Surpreendida por uma resistência ucraniana mais resoluta do que o planejado, a Rússia desdobra agora seu Plano B: manter canais de negociação abertos e aplicar uma crescente e brutal artilharia sobre cidades da Ucrânia. O aumento gradual da virulência russa faz parte da sua doutrina de combate e já foi implementada em dois conflitos anteriores.
Em 2000, ao intervir na guerra civil da Chechênia, o então recém-empossado presidente Vladimir Putin retirou as amarras das forças armadas que procuravam evitar danos civis e simplesmente dizimou o que restava da capital, Grozny, transformada em ruínas. Mas foi a partir de 2015, quando as forças russas se instalaram na Síria para socorrer seu aliado, o então acossado ditador Bashar al-Assad, que ficaram mais claros os métodos sanguinários de combate russo, sobretudo para áreas urbanas.
Nos primeiros dias da invasão, generais russos procuravam caracterizar a ação na Ucrânia como cirúrgica. Falavam em mísseis teleguiados e armas de precisão.
Com ações razoavelmente contidas em relação a civis, os avanços foram mais lentos do que o previsto, e a velha doutrina russa testada na Chechênia e na Síria voltou a ganhar espaço desde a segunda-feira: martelar as cidades com bombardeio pesado, aterrorizar a população para colocá-la em fuga, destruir áreas com insurgentes e então ocupar o território urbano. É o que se vê em Kharkiv. É o que se teme em Kiev.
Na Chechênia, estima-se que mais de 100 mil pessoas morreram em razão da guerra civil e na operação russa. Na Síria, 48 mil militares russos promoveram mais de 19 mil missões de combate e 71 mil ataques, matando, segundo grupos de direitos humanos, 5,7 mil civis, dos quais mais de mil crianças.
O mundo ocidental pouco deu atenção a eventuais crimes de guerra porque, na Chechênia e na Rússia, os russos exterminaram também células de extremistas islâmicos.
Na experiência síria, eram recorrentes os bombardeios com bombas de fragmentação, já vistas na Ucrânia e que foram banidas por muitos países, mas não pela Rússia, e com as devastadoras armas termobáricas, que causam explosões mais duradouras, ao que se sabe ainda não empregadas na atual operação. Os ataques pesados a cidades evidenciam que a política de contenção vai ficando para trás e que o governo russo, transformado em pária por boa parte do mundo, já não tem muito a perder para manter as aparências.

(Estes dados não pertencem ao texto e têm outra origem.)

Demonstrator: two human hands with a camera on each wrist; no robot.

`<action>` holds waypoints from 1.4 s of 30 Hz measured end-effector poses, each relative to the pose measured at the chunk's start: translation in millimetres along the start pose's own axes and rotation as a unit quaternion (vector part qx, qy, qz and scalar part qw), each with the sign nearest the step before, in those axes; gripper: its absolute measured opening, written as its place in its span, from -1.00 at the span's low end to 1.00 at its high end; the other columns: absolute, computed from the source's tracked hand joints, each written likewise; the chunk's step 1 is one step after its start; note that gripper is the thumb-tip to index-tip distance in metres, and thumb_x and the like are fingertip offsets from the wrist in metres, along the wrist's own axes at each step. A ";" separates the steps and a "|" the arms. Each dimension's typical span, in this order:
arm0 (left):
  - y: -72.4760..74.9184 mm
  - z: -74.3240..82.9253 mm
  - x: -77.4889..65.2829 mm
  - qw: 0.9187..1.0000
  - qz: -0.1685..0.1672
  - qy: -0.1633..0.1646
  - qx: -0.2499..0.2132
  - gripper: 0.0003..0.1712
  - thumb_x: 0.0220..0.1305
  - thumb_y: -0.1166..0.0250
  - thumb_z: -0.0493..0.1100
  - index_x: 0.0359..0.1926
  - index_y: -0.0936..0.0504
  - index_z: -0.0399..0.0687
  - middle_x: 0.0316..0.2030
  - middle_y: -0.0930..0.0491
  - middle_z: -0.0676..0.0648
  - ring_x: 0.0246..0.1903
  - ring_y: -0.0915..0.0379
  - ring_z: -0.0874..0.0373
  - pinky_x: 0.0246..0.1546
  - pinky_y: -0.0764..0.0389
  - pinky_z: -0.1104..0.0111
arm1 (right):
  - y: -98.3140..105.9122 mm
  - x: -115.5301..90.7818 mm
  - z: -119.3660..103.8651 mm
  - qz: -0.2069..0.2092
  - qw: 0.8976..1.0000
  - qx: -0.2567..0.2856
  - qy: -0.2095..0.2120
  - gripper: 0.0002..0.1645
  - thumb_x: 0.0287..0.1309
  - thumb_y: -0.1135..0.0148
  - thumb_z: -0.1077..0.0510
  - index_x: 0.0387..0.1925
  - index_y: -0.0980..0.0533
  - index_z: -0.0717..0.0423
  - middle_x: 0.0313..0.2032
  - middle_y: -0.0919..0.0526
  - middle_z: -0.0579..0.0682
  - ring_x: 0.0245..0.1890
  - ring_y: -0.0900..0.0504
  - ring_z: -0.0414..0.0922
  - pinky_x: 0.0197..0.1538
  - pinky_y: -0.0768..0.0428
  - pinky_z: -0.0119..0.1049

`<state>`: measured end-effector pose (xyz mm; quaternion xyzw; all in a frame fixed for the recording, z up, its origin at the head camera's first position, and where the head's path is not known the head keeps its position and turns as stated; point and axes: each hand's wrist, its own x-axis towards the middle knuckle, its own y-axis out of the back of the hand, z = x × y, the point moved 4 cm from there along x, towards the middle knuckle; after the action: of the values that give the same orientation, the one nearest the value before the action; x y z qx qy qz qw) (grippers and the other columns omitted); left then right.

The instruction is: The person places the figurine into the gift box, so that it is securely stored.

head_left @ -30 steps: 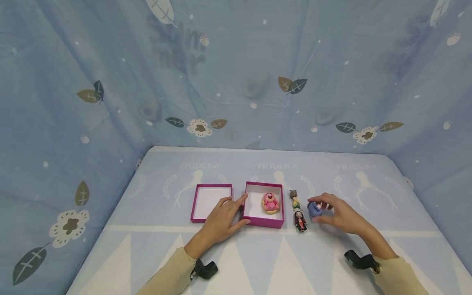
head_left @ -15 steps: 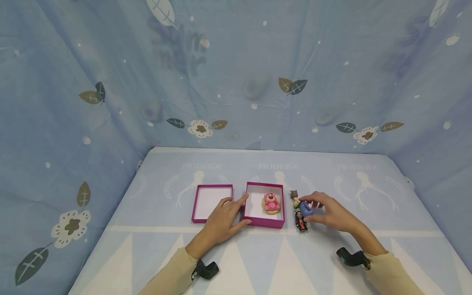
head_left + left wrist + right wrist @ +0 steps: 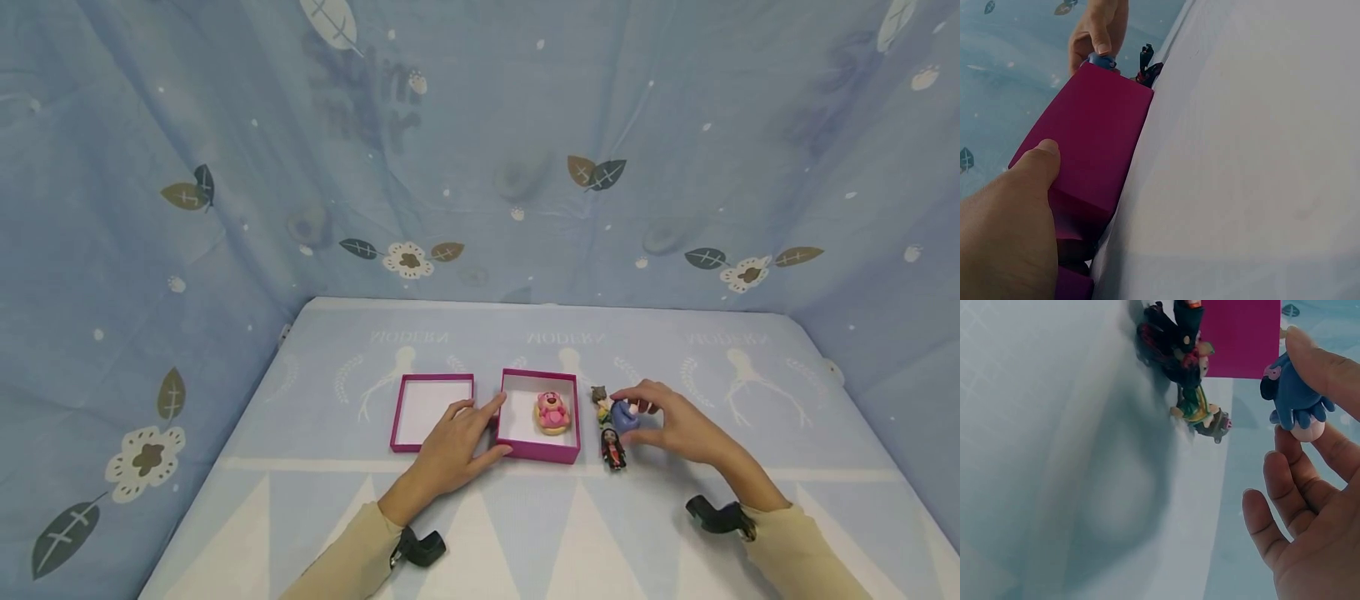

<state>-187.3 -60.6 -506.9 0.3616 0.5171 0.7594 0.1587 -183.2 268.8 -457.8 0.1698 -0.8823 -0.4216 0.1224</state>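
- Two hands show in my head view, both over the tabletop (image 3: 517, 533).
- On my feed, the right hand (image 3: 678, 427) pinches the blue figurine (image 3: 625, 417) between thumb and fingers; the right wrist view shows its other fingers loosely bent below.
- I cannot tell whether the blue figurine touches the tabletop; it is to the right of the box (image 3: 536, 452), outside it.
- Just beside it, on the side nearer the box, I see the grey-hatted figurine (image 3: 602, 407), and nearer the person, the black-haired figurine (image 3: 612, 450) in dark and red.
- My left hand view has the left hand (image 3: 452, 450) relaxed and spread, grasping nothing: forefinger at the box's left wall, thumb against its near wall.
- Inside the magenta, white-lined box, toward its right side, I see the pink bear figurine (image 3: 552, 412) on a yellow base.
- Left of the box, near it, I have the shallow tray (image 3: 429, 411), magenta-rimmed and white inside.
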 end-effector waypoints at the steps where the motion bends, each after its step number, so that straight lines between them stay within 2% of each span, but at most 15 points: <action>1: 0.3 0.1 0.1 1.000 0.001 -0.001 0.000 -0.11 0.36 -0.04 0.35 0.51 -0.10 -0.01 0.02 -0.68 0.03 0.02 -0.59 0.26 0.36 -0.29 0.18 | 1.1 0.9 -0.8 0.002 1.000 0.000 0.003 -0.26 -0.11 -0.56 -0.01 0.16 -0.52 0.04 -0.14 -0.55 -0.14 -0.16 -0.47 -0.18 -0.10 -0.55 -0.11; 8: 0.7 0.0 1.0 1.000 0.003 0.000 -0.001 -0.12 0.36 -0.07 0.32 0.51 -0.10 -0.01 0.01 -0.68 0.04 0.02 -0.59 0.26 0.36 -0.29 0.18 | 7.1 8.0 -3.3 -0.004 1.000 -0.006 -0.003 -0.26 -0.14 -0.58 0.10 0.17 -0.53 0.04 -0.13 -0.54 -0.16 -0.15 -0.46 -0.17 -0.08 -0.58 -0.10; 16: -1.0 -0.3 0.5 1.000 -0.005 0.003 -0.001 -0.11 0.35 -0.10 0.32 0.52 -0.09 0.00 -0.01 -0.69 0.04 0.01 -0.59 0.27 0.37 -0.27 0.20 | 7.4 11.0 -8.2 -0.016 1.000 0.001 -0.006 -0.28 -0.04 -0.53 0.09 0.20 -0.50 0.11 -0.14 -0.53 -0.11 -0.12 -0.46 -0.14 -0.03 -0.58 -0.04; 21: -1.0 -0.1 0.7 1.000 -0.013 0.009 -0.004 -0.09 0.34 -0.10 0.32 0.52 -0.08 0.00 -0.04 -0.70 0.07 0.02 -0.57 0.27 0.39 -0.24 0.21 | 7.8 11.4 -8.6 -0.008 1.000 -0.005 -0.001 -0.32 -0.02 -0.51 0.09 0.18 -0.53 0.15 -0.13 -0.55 -0.10 -0.12 -0.47 -0.16 -0.04 -0.58 -0.03; 26: -0.8 0.1 0.8 1.000 -0.020 0.013 -0.007 -0.08 0.33 -0.11 0.33 0.53 -0.07 0.01 -0.05 -0.70 0.09 0.03 -0.57 0.28 0.41 -0.22 0.22 | 9.8 12.9 -8.9 -0.005 1.000 -0.008 0.015 -0.35 -0.03 -0.52 0.06 0.13 -0.56 0.14 -0.14 -0.55 -0.13 -0.12 -0.47 -0.17 -0.04 -0.57 -0.03; 32: -0.4 0.4 0.8 1.000 -0.018 0.013 -0.004 -0.09 0.33 -0.12 0.32 0.52 -0.09 0.00 -0.07 -0.70 0.08 0.02 -0.57 0.27 0.40 -0.22 0.22 | 13.5 19.5 -11.8 -0.005 0.999 -0.007 0.042 -0.35 -0.03 -0.52 0.01 0.13 -0.57 0.09 -0.17 -0.54 -0.17 -0.13 -0.46 -0.20 -0.06 -0.54 -0.12; 37: -0.9 0.0 0.7 1.000 -0.021 0.014 -0.006 -0.09 0.34 -0.11 0.32 0.52 -0.08 0.00 -0.08 -0.70 0.08 0.02 -0.57 0.27 0.40 -0.21 0.22 | 14.3 27.2 -18.0 -0.017 0.998 -0.005 0.055 -0.34 -0.01 -0.51 0.01 0.15 -0.56 0.10 -0.14 -0.55 -0.15 -0.11 -0.49 -0.05 -0.06 -0.54 -0.03; 42: -1.7 -0.9 0.5 1.000 -0.013 0.010 -0.005 -0.09 0.35 -0.09 0.33 0.52 -0.07 0.01 -0.12 -0.70 0.10 -0.01 -0.58 0.27 0.39 -0.23 0.21 | 13.0 35.0 -23.9 -0.027 0.997 0.001 0.066 -0.34 -0.04 -0.53 0.00 0.13 -0.57 0.07 -0.12 -0.56 -0.17 -0.09 -0.47 -0.05 -0.04 -0.53 0.01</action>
<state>-188.6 -60.2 -508.4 0.3467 0.5192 0.7635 0.1656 -209.1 245.5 -430.4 0.2209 -0.8679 -0.4118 0.1687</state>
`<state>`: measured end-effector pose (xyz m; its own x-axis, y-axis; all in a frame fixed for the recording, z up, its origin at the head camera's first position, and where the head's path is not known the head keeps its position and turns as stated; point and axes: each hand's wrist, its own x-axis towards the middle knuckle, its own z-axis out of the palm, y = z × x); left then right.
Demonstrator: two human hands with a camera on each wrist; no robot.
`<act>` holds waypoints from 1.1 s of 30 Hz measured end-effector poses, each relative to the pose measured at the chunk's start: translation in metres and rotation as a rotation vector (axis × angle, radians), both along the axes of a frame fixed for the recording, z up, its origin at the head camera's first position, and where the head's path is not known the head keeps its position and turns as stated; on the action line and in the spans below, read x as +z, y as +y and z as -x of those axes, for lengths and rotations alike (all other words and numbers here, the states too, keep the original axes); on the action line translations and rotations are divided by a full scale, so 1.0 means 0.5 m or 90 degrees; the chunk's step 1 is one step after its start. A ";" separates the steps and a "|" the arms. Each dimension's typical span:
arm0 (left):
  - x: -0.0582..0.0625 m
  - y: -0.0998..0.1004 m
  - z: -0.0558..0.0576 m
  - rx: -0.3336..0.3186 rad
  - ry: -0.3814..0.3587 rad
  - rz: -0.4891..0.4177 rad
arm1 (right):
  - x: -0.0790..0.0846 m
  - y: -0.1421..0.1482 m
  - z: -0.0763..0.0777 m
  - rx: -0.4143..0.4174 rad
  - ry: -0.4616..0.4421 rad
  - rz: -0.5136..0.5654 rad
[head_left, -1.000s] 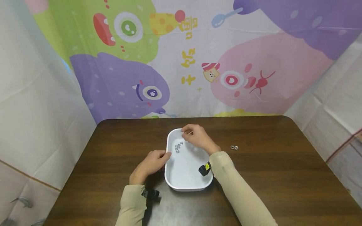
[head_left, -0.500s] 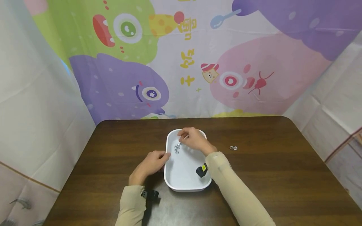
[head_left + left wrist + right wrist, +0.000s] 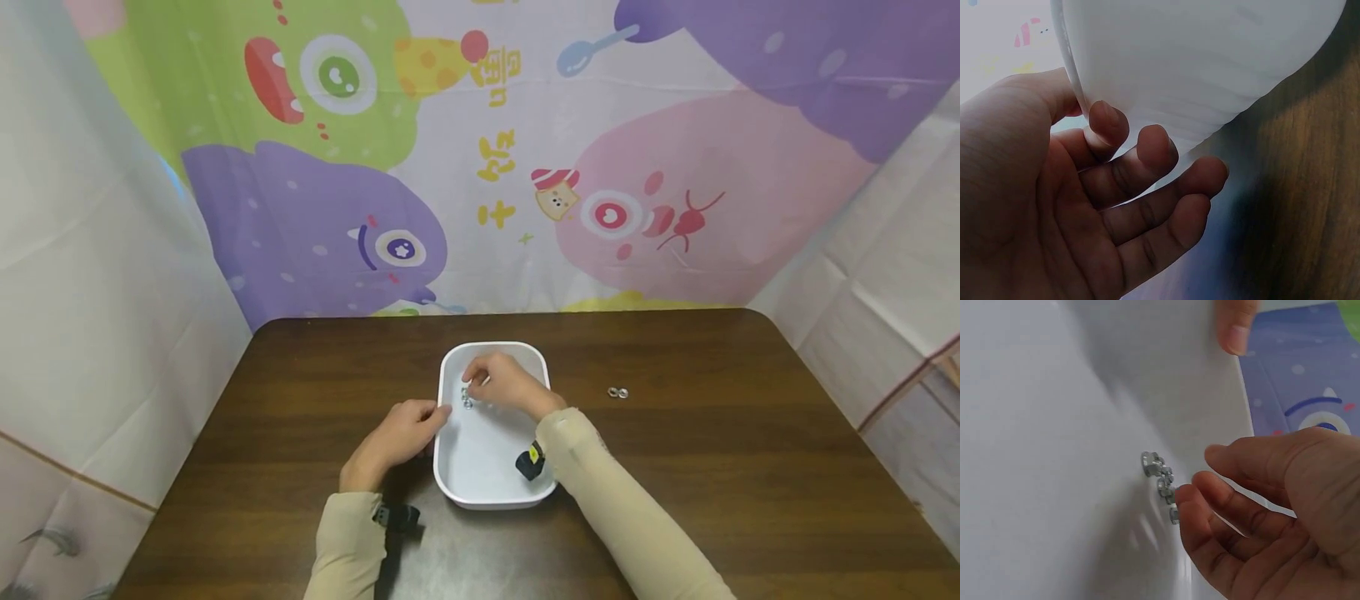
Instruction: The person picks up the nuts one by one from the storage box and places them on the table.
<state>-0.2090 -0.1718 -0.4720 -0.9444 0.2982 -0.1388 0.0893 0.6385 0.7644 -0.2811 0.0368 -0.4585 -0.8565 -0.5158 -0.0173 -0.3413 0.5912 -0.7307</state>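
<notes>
A white rectangular tray (image 3: pixel 483 462) stands on the table. My left hand (image 3: pixel 400 435) holds its left edge, thumb over the rim and the other fingers curled against the outer wall (image 3: pixel 1197 56). Inside, towards the left wall, lies a small cluster of silver metal nuts (image 3: pixel 1163 478). Over that cluster hovers my right hand (image 3: pixel 504 385), which partly hides it in the head view. In the right wrist view, the thumb and index finger of this hand (image 3: pixel 1272 512) are apart, fingers loosely bent, with nothing visible between them. The fingertips are very near the nuts.
Two more silver nuts (image 3: pixel 618 392) lie side by side on the brown wooden table (image 3: pixel 712 467), right of the tray. Behind the table hangs a cartoon-printed cloth (image 3: pixel 517 267). Pale cloth walls (image 3: pixel 97 250) flank both sides.
My right hand has moved left and nearer to me inside the tray, from the far rim to above the nut cluster. The left hand stays at the tray's edge.
</notes>
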 end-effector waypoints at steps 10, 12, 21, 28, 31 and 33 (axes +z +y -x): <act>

O grande problema dessa estratégia de brutalidade crescente é que ela escancara, inclusive dentro da Rússia, a balela de uma força de paz que vai ao socorro de ucranianos "reféns de um regime imoral". Ou seja, a Rússia massacra mais e mais ucranianos para "salvá-los" de si mesmos.
O resultado é que sua força avassaladora acabará aniquilando o que resta da defesa ucraniana — que deve ter munições para mais uma semana de combates ferozes —, mas semeará um ressentimento que perdurará por muitos anos à frente. E é esse rancor que explodirá em surtos de insurgência que transformarão a ocupação russa em um pesadelo permanente, como foi o Afeganistão, até que um dia suas tropas aceitem abandonar, pela diplomacia ou pelas armas, o território da Ucrânia.